Traditionally this dish is rice (“bap”) mixed with seasoned/sautéed vegetables and beef and an egg on top and hot pepper paste on the bottom. The vegetables are normally spinach, soybean sprouts, carrots, mushrooms, and zucchini. Once the dish arrives to you, you mix everything together, making sure to reach all the way to the bottom to mix in the hot pepper paste.

But the beauty of bi bim bap is that you can use whatever vegetables your family enjoys and the dish is just as tasty without the spicy hot pepper paste.

Bi bim bap is one of my favorites, and I used to order it all the time at our favorite Korean restaurant. Well, since we can’t afford to eat there every other day, I found I had to learn to cook this dish to satisfy my cravings. I use the recipe below, which I adjusted from the original that I found online. While it doesn’t appear to have been posted by a Korean cook, this recipe is very similar to the one served at our local restaurant. Note the original recipe is for two servings, so increase accordingly if you need to feed more than two people. And if you don’t have sesame oil, you should be able to find some in the Asian cooking aisle of your local grocery store (although it will be cheaper if you purchase it from an Asian grocer). 

You can also find a bi bim bap recipe in the back of Park’s book and at Maangchi’s blog (address in column at right).

Bibimbap (serves 2)

2 Tbsp. soy sauce
3 Tbsp. sesame oil
2 tsp. sugar
1 clove garlic, minced
1/2 tsp. ginger, grated
1/2 pound chicken, cubed or thinly sliced (can use beef or pork)

1 cup short grain rice (I make mine in the rice cooker)

1/2 c. zucchini, thinly sliced
1/2 c. carrots, julienned
1/2 c. spinach
1/2 c. summer squash
(I often use already cut frozen veggies to cut down on prep time.)

1/4 c.  red pepper paste
2 eggs

To Cook:

1. Combine the soy sauce, 1 Tbsp. of the sesame oil, sugar, garlic, and ginger in a large bowl. Add chicken and stir until coated. Marinade for 30 minutes. While marinading, cook the rice according to the instructions on the package or instructions for rice cooker.

2. Pour 1 Tbsp. sesame oil into a large skillet over medium heat. Start with the hardiest vegetable you’re using, and sautée until it’s a little tender. Continue adding veggies and cook it until all are tender, about 5 minutes or so.

3. Set a large skillet over high heat. When the skillet is very hot , add the chicken. Cook, stirring often until browned on all sides. Set aside.

4. If you’re using the optional eggs, pour 1 Tbsp. sesame oil into a skillet over medium heat. Crack the two eggs in and cook until the whites have set, but the yolk is still very runny. (Usually, we don’t use egg in our bi bim bap, or if I do, I cook an Korean egg pancake, then cut it into strips.)

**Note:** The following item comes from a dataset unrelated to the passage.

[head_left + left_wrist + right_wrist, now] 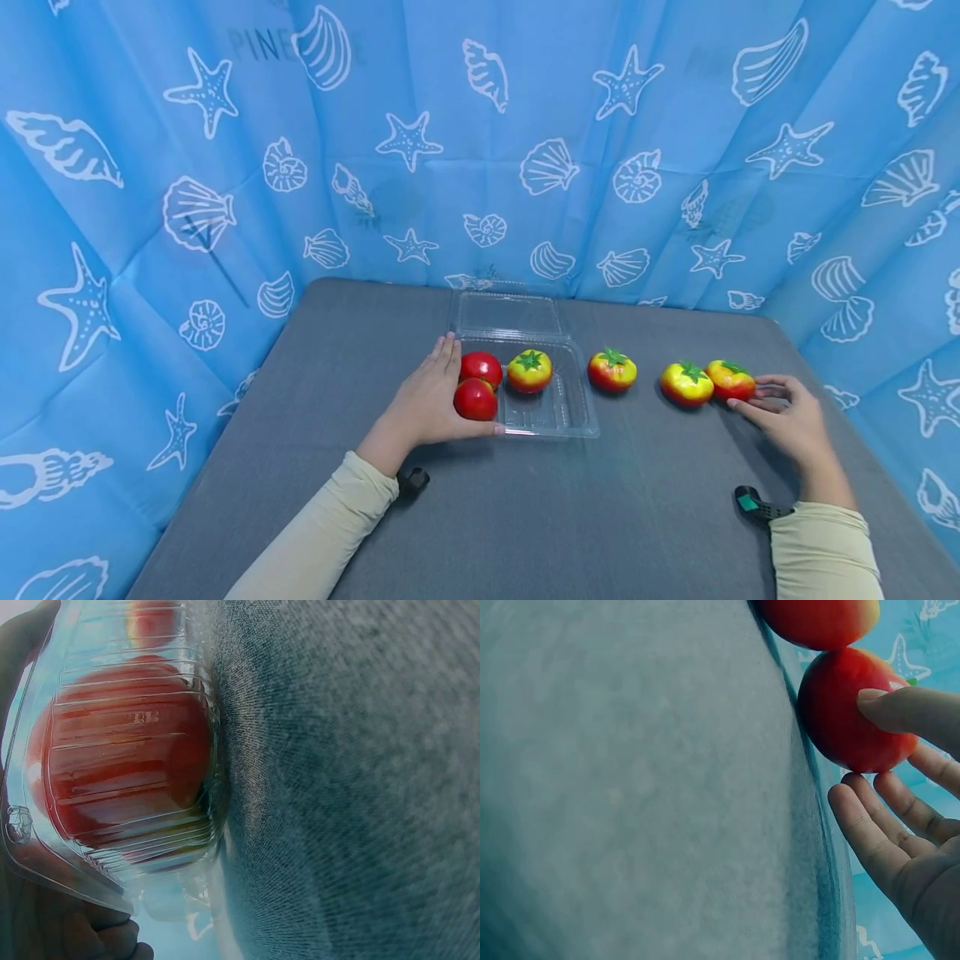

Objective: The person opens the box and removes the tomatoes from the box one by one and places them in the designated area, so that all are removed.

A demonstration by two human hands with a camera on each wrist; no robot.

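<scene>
My left hand (427, 396) holds the left side of an open clear plastic container (585, 408), the thumb along its front edge. Inside it lie two red tomatoes (476, 400) at the left and a yellow-red tomato (529, 375) with a green star-shaped top. Through the container's ribbed wall, the left wrist view shows a red tomato (131, 750). At the right, my right hand (795, 421) pinches the rightmost yellow-red tomato (729, 382). Its thumb (889, 709) lies on the tomato's side in the right wrist view, with fingers around the other side.
Another yellow-red tomato (686, 387) touches the pinched one. A further yellow-red tomato (612, 372) sits just right of the container. The container's lid (508, 313) lies folded back. Behind the grey table (570, 517) hangs a blue shell-patterned curtain (480, 167).
</scene>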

5. Time to construct. First, put a mound of rice into a bowl. Add a spoonful of the veggie mixture on top, then add a layer of chicken. Top with egg, if you’re using it. Each person can add hot pepper paste to suit their taste, or omit it completely and the dish is still tasty.

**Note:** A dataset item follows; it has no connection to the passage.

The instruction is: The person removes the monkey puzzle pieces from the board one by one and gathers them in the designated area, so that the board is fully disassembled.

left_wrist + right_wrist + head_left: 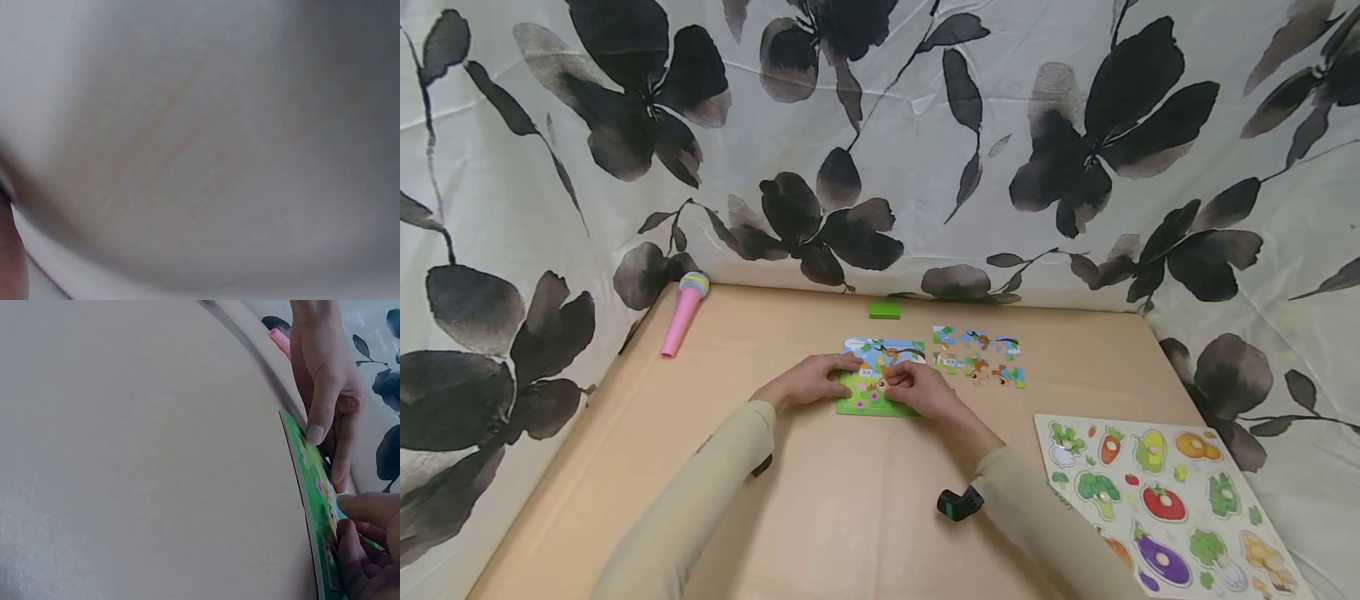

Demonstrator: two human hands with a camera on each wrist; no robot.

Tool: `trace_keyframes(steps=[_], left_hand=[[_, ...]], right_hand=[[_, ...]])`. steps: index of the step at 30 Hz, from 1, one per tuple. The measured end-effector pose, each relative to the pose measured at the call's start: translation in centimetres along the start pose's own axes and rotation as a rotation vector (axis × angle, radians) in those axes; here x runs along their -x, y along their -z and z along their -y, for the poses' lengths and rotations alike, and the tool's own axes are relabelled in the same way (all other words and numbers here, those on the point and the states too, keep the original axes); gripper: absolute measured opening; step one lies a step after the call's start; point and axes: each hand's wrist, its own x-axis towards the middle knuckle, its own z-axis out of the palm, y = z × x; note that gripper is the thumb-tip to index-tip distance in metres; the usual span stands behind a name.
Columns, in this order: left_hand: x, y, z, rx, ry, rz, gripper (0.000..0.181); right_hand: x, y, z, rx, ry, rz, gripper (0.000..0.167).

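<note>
A small jigsaw puzzle board (pixel 874 408), green below with a cartoon animal scene, lies flat at mid-table in the head view. My left hand (pixel 808 379) rests at its left side, thumb and fingers fairly straight and touching the board. Over the board's right part, my right hand (pixel 925 390) has thumb and forefinger together, pinching what appears to be a small puzzle piece, mostly hidden by the fingertips. In the right wrist view, both hands meet over the board, seen edge-on. The left wrist view shows mostly blurred pale surface.
Several loose puzzle pieces (pixel 979 370) lie in rows just right of the board. Behind it sits a green block (pixel 884 311). A pink toy microphone (pixel 681 321) lies at the back left; a vegetable picture board (pixel 1120 508) is at the right. A floral curtain (pixel 925 125) hangs behind the table.
</note>
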Motion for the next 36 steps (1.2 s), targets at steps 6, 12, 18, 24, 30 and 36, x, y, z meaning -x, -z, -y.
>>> trace_keyframes(steps=[6, 12, 18, 24, 30, 36], left_hand=[[0.16, 0.00, -0.03, 0.010, 0.002, -0.002, 0.049], [0.08, -0.20, 0.04, 0.017, 0.010, 0.004, 0.050], [0.10, -0.17, -0.04, 0.008, 0.011, 0.000, 0.049], [0.22, -0.13, 0.02, 0.006, -0.005, -0.002, 0.051], [0.31, -0.09, 0.07, 0.002, -0.006, -0.007, 0.051], [0.32, -0.06, -0.05, 0.004, -0.015, -0.003, 0.053]], right_hand=[[0.21, 0.01, 0.36, 0.095, 0.134, 0.092, 0.040], [0.20, 0.06, 0.56, 0.181, 0.215, 0.133, 0.038], [-0.07, 0.28, 0.60, 0.211, 0.291, 0.173, 0.033], [-0.11, 0.21, 0.60, 0.206, 0.290, 0.175, 0.029], [0.11, -0.17, 0.47, 0.191, 0.203, 0.127, 0.033], [0.26, -0.47, 0.23, 0.177, 0.187, 0.083, 0.025]])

Traditionally, you would cook all of your veggies separately and construct your bowls this way. First, add a mound of rice to a large bowl, then add a spoonful of each of ingredient around the edge of the bowl. Top with a fried egg. (In Korea, the hot pepper paste is usually in the bottom of the bowl.) When ready, break the yolk and mix the contents thoroughly.


4 thoughts on “Hungry for some Bibimbap

  1. Hi, I am a Korean-American mom who loves bibimbap also. Bibimbap is so versitile that it can be made with almost any vegis and meat. Your bibimbap sounds great! However, I just wanted to share my bibimbap recipe that I have on my blog with you. I started the blog to write down the recipes for my two grown-up children so they can make the foods they grew up with. Hope you find it useful too!

    • Thanks for sharing your blog! I love it and will be adding it to the Food Resources list on the right side of this blog. Plus now I have more recipes to try. Yum!

      • You’re welcome! Thank YOU for adding my blog to your Resource list. I am extremely flattered!! I am adding yours to mine. Wow!! It is incredibly touching and inspiring to read what you are doing to embrace the Korean culture for your Korean-born son. I look forward to staying connected through our blogs.